In [1]:
from scipy.io import arff
import pandas as pd
import numpy as np

from ctbn import CTBN
from sklearn.multioutput import ClassifierChain
from sklearn.linear_model import LogisticRegression

In [2]:
def get_data_numpy(data_arff):
    df = pd.DataFrame(train_data[0])
    features, labels = df.columns[:294], df.columns[294:]
    X, Y = df[features].to_numpy(), np.uint8(df[labels].to_numpy())
    return X, Y

In [3]:
def calc_ema(y_test, y_pred):
    tot_samples = y_test.shape[0]
    num_exact_equal_rows = np.sum(np.all(y_test == y_pred, axis=1))
    return (num_exact_equal_rows/tot_samples) * 100

def calc_cll_loss(log_probs):
    return -1 * np.sum(log_probs)

In [4]:
train_data = arff.loadarff("data/scene/scene-train.arff")
X_train, Y_train = get_data_numpy(train_data)

test_data = arff.loadarff("data/scene/scene-test.arff")
X_test, Y_test = get_data_numpy(test_data)

In [5]:
model = CTBN()
model.fit(X_train, Y_train)

In [6]:
predictions = np.zeros_like(Y_test)
log_probs = []
prediction = [None] * Y_test.shape[1]
for i, sample in enumerate(X_test):
    max_prob, pred = model.predict(sample)
    for node, value in pred.items():
        prediction[int(node)-1] = value 
    predictions[i] = prediction
    log_probs.append(max_prob)
print(f"The exact match accuracy of the CTBN model is {calc_ema(Y_test, predictions)}")

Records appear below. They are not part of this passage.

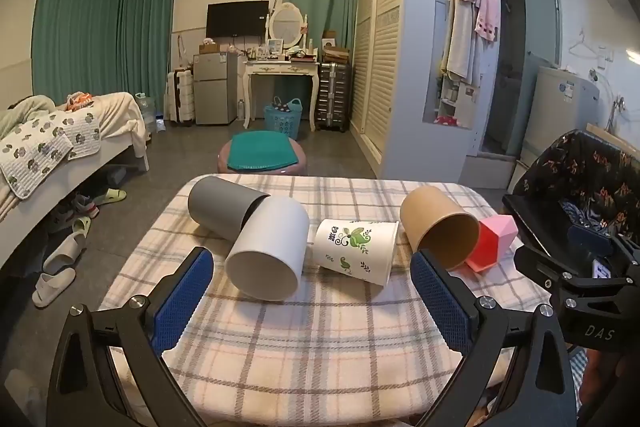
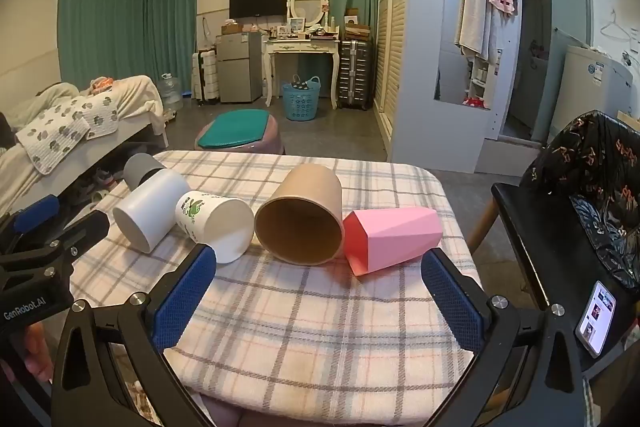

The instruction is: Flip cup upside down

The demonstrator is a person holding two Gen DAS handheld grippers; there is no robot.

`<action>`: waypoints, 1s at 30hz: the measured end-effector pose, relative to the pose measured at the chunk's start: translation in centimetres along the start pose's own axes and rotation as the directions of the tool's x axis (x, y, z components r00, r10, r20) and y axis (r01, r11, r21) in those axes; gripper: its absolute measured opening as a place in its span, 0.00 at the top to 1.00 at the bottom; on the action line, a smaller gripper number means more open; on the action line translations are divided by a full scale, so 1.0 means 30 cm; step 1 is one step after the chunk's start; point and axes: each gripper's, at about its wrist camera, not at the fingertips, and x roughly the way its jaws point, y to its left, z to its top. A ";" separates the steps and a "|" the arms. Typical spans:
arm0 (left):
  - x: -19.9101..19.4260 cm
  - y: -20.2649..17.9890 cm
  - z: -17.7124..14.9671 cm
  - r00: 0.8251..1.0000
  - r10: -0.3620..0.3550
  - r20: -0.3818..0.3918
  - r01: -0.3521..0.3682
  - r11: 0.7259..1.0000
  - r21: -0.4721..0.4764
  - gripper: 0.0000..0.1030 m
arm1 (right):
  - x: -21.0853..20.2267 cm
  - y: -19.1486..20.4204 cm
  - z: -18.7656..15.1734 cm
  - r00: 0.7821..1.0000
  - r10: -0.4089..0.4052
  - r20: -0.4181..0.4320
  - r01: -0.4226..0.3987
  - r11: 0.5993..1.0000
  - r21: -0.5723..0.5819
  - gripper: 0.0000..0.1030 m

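Note:
Several cups lie on their sides in a row on the plaid-covered table: a grey cup, a white cup, a floral paper cup, a brown cup and a pink faceted cup. The right wrist view shows the same row: grey, white, floral, brown, pink. My left gripper is open and empty, just short of the white and floral cups. My right gripper is open and empty, in front of the brown and pink cups.
A black chair with a patterned cover stands right of the table, with a lit phone on it. A bed is at the left and a pink stool stands beyond the table's far edge.

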 end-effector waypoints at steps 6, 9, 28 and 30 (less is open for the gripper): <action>-0.002 -0.005 -0.001 1.000 0.004 0.014 -0.004 1.000 0.002 0.01 | 0.001 0.000 -0.001 1.000 -0.001 -0.005 0.001 1.000 0.000 0.00; -0.015 -0.004 0.001 1.000 0.005 0.012 -0.005 1.000 0.002 0.01 | 0.002 -0.003 -0.003 1.000 -0.002 -0.004 0.002 1.000 0.001 0.00; -0.017 0.011 0.002 1.000 0.006 0.010 -0.006 1.000 -0.005 0.01 | -0.006 0.001 -0.005 1.000 0.007 -0.008 -0.007 1.000 -0.015 0.00; -0.017 0.012 0.003 1.000 0.006 0.007 -0.006 1.000 -0.007 0.01 | -0.005 0.001 -0.005 1.000 0.007 -0.008 -0.007 1.000 -0.016 0.00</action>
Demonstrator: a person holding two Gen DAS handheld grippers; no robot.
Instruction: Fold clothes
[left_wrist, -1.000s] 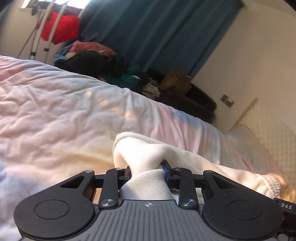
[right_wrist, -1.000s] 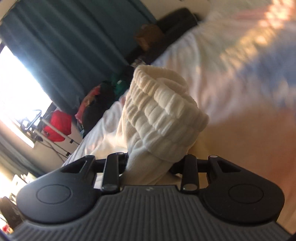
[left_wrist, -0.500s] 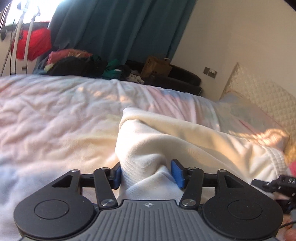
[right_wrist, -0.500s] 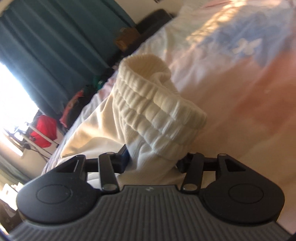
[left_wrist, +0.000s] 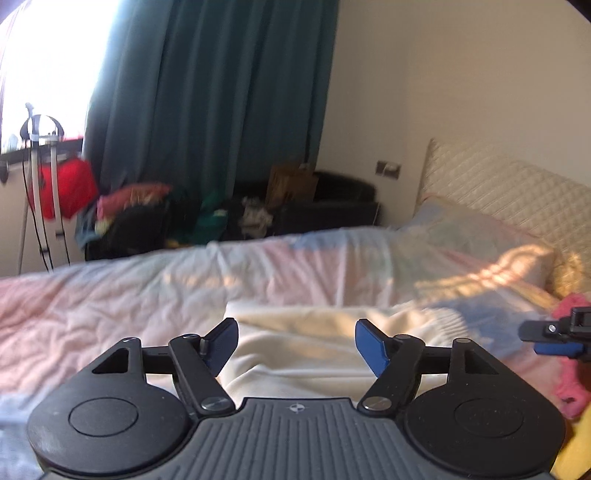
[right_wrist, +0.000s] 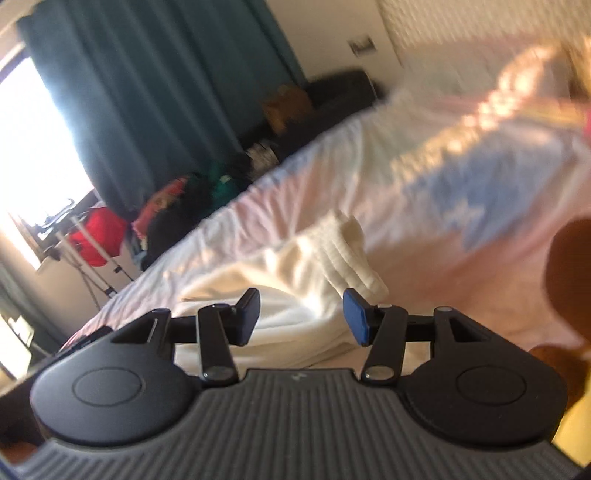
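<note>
Left wrist view | bed (left_wrist: 110, 314): cream garment (left_wrist: 295, 354) lies flat mid-bed, near pillow (left_wrist: 480, 236) | left gripper (left_wrist: 296, 341): jaws just opened wide, nothing pinched | right gripper (right_wrist: 301, 317): parted, released, ribbed cuff (right_wrist: 351, 258) beyond | one fold laid; further folds probably remain

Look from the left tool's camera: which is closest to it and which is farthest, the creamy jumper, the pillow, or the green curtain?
1. Creamy jumper: lying on the bed right ahead of the left tool, whose jaws have just been opening, nothing pinched.
2. Pillow: up on the right, by the headboard.
3. Green curtain: past the bed's far side.
</note>
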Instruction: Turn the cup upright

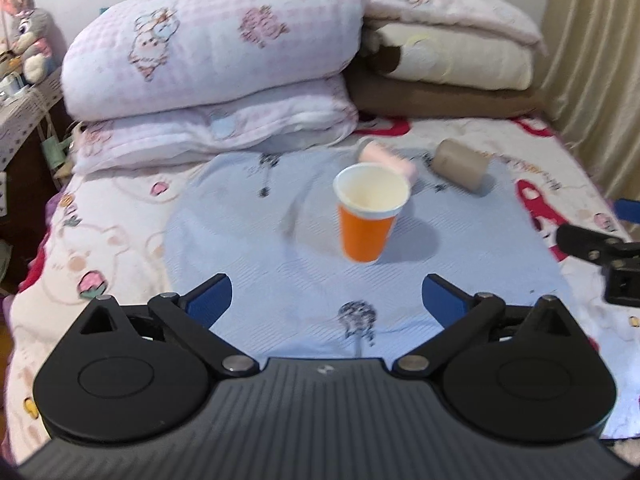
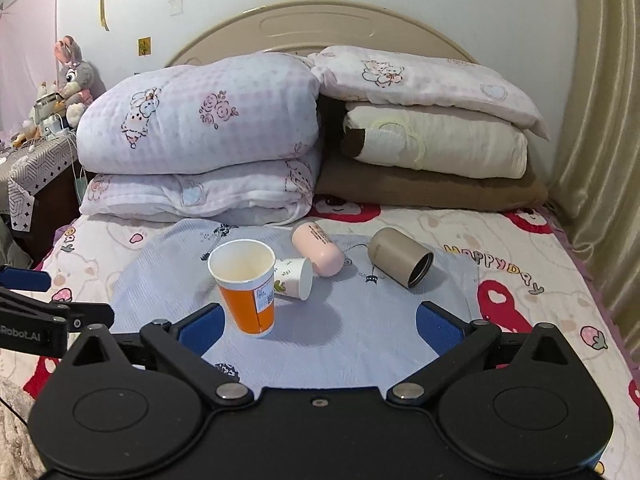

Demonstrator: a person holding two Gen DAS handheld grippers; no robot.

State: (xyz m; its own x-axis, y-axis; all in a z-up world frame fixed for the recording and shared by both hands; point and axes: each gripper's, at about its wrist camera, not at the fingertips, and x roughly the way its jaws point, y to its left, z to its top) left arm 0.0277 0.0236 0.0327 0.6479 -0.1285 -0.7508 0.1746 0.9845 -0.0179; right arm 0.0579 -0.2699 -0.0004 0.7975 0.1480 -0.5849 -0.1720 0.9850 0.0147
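Presently: orange cup (image 2: 248, 288) upright on blue cloth (image 2: 360, 344), mouth up | white paper cup (image 2: 295, 279) on its side behind it, mouth facing right, possibly touching | right gripper (image 2: 320, 328) nearer, jaws wide, empty | left gripper (image 1: 327, 300) wide, empty.

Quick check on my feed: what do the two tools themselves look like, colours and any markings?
Both match: the left tool and right tool have black linkage arms with silver pivot pins, round black housings, a ribbed dark grey body and blue finger pads. Seen from the right wrist, the left tool's side bears white lettering ending "Robot.AI". No cables or sleeves show.
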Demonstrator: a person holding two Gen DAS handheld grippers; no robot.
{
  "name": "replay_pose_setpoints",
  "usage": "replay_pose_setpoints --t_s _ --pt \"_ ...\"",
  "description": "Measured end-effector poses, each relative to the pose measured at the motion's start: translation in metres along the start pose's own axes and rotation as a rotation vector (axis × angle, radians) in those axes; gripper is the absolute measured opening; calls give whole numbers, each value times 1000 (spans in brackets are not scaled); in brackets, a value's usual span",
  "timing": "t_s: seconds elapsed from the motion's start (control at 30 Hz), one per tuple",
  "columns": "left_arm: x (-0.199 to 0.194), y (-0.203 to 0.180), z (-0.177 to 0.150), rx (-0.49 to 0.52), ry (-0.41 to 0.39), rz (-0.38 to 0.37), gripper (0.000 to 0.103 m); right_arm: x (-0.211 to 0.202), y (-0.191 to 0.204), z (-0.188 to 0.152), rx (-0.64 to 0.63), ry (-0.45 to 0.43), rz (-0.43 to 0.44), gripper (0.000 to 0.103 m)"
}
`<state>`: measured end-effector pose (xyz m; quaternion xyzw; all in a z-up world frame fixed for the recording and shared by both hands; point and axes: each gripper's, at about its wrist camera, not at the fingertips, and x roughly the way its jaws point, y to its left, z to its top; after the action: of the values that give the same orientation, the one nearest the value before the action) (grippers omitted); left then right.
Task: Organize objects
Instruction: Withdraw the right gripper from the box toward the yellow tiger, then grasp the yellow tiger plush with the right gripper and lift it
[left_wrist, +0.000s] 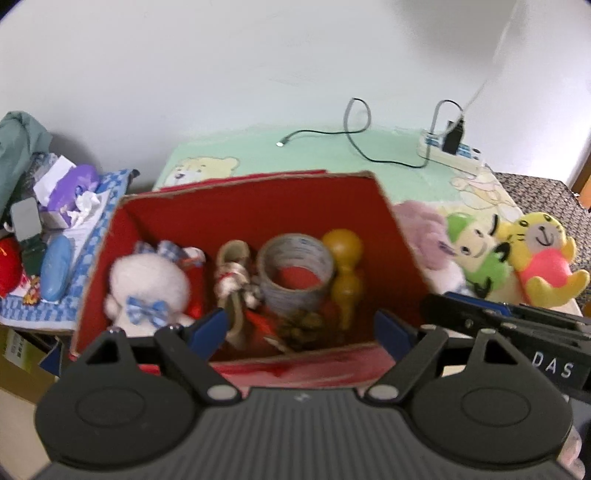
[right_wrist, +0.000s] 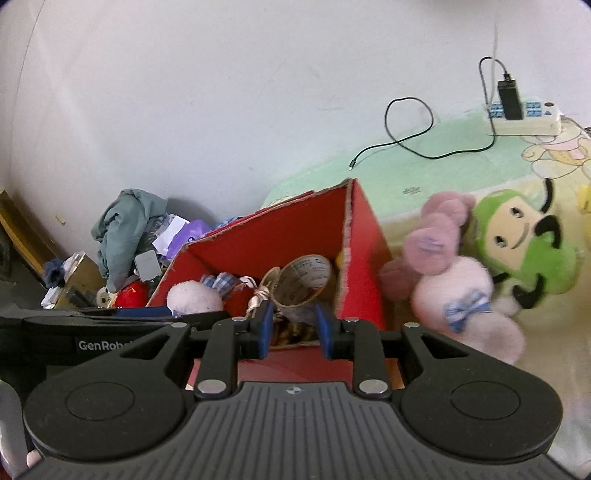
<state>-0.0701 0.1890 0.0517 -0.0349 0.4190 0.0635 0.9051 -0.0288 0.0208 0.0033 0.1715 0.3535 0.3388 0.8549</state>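
A red cardboard box (left_wrist: 258, 199) (right_wrist: 365, 236) stands open on the bed. Inside lie a white plush with a blue bow (left_wrist: 144, 284), a knotted rope toy (left_wrist: 232, 273), a tape roll (left_wrist: 295, 273) (right_wrist: 306, 277), a yellow gourd (left_wrist: 345, 266) and a pine cone (left_wrist: 301, 325). My left gripper (left_wrist: 301, 330) is open and empty over the box's near edge. My right gripper (right_wrist: 293, 326) is partly open and empty at the box's near right corner. To the right lie a pink-and-white plush (right_wrist: 454, 284), a green plush (right_wrist: 524, 243) (left_wrist: 476, 254) and a yellow tiger plush (left_wrist: 539, 258).
A power strip (left_wrist: 450, 147) (right_wrist: 524, 118) with a black charger and cable (left_wrist: 354, 133) lies at the back of the green blanket. Left of the box is a cluttered side table with tissues (left_wrist: 70, 192), a blue case (left_wrist: 55, 267) and grey cloth (right_wrist: 122, 229).
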Motion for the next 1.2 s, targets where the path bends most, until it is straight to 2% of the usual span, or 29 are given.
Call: replay_pose_setpoints --t_s 0.23,0.47,0.7,1.03,1.2 --pt "0 -54 -3 22 14 -29 85 -27 -41 6 20 4 4 29" --pt "9 -105 -2 47 50 -72 83 -53 -89 8 57 9 -27 29" --pt "20 -159 -1 119 74 -116 83 -78 -135 8 110 8 -94 30" --pt "52 -221 4 195 147 -205 86 -113 -190 12 190 -20 -195 30" --pt "70 -247 5 225 188 -274 87 -127 -222 13 276 -43 -257 36"
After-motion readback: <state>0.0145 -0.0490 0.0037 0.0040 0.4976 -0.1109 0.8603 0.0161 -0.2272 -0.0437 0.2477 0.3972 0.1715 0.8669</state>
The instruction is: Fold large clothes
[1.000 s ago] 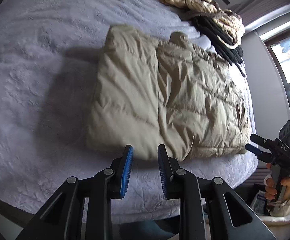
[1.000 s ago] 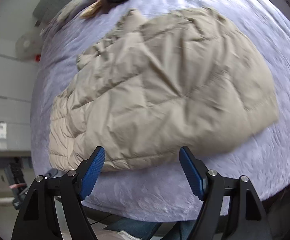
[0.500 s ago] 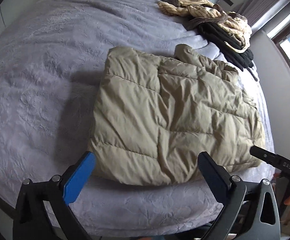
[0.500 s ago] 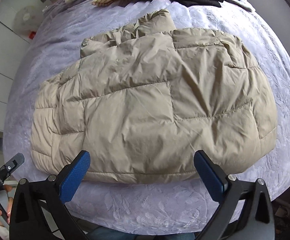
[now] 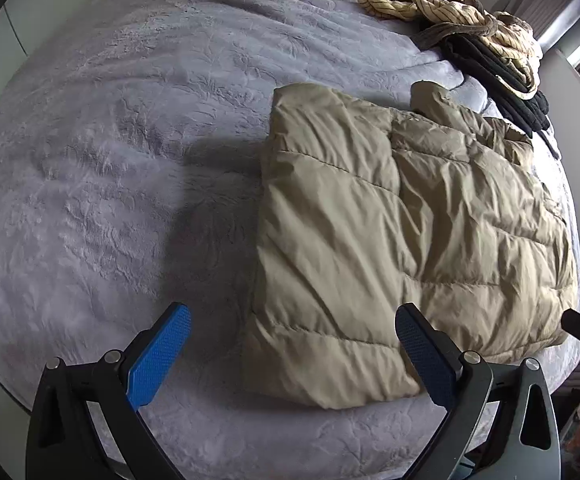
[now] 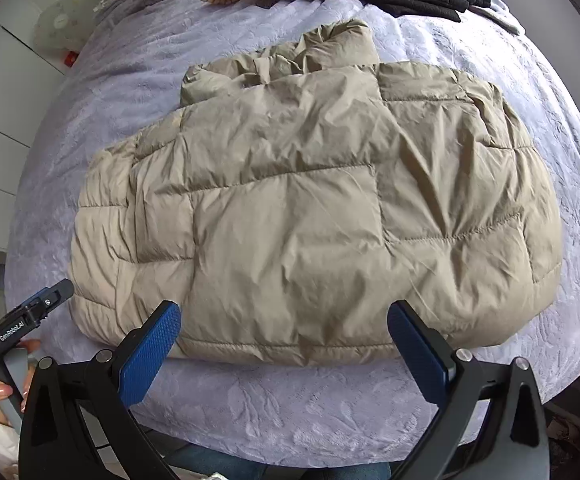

The exact match accuracy of the CTBN model is 77.20891824938067


In [7]:
base_lr = LogisticRegression(solver='lbfgs', random_state=0, max_iter=1000)
chain = ClassifierChain(base_lr, order='random', random_state=0)
chain.fit(X_train, Y_train)
chain_predictions = chain.predict(X_test)
print(f"The exact match accuracy of the classifier chain model is {calc_ema(Y_test, chain_predictions)}")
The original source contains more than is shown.